● **TASK REQUIREMENTS**: Copy down every line of the data that follows exactly. Omit the pictures.

[SUPPLIED INFORMATION Boundary: Start]

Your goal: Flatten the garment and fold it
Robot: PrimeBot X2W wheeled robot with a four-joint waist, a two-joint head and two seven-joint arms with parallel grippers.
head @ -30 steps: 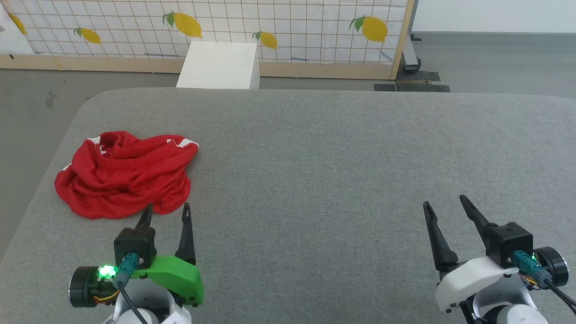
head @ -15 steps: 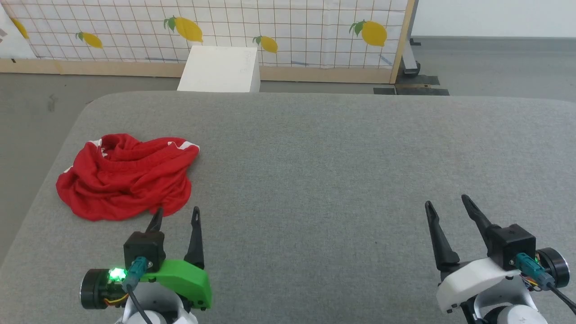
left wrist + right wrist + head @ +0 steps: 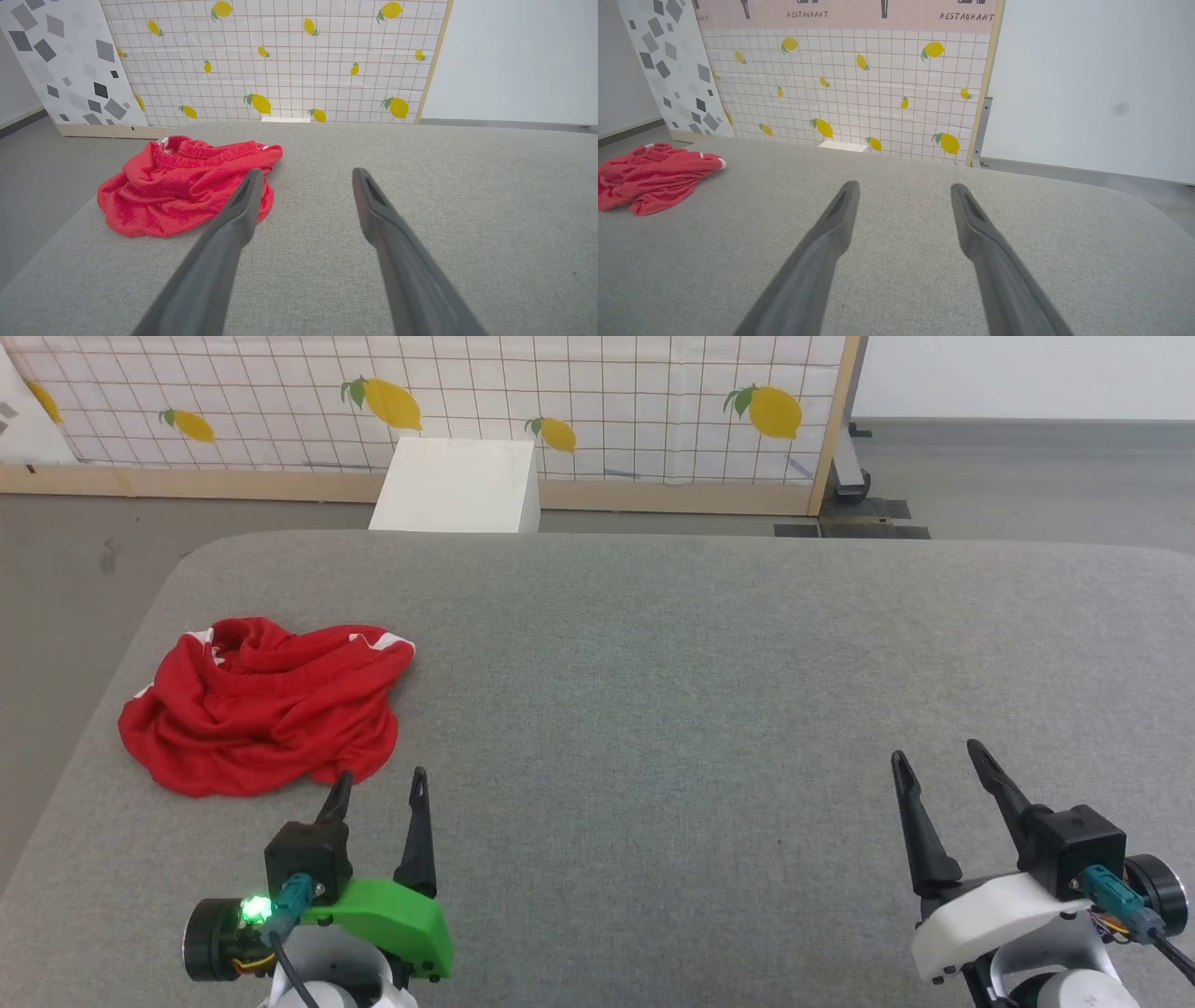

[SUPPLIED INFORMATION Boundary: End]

● **SOLUTION**:
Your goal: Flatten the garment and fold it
Robot: PrimeBot X2W wheeled robot with a four-joint waist, a two-joint head and two seven-joint arms with parallel grippers.
head @ -30 steps: 
head @ -15 steps: 
left wrist + right wrist + head @ +0 steps: 

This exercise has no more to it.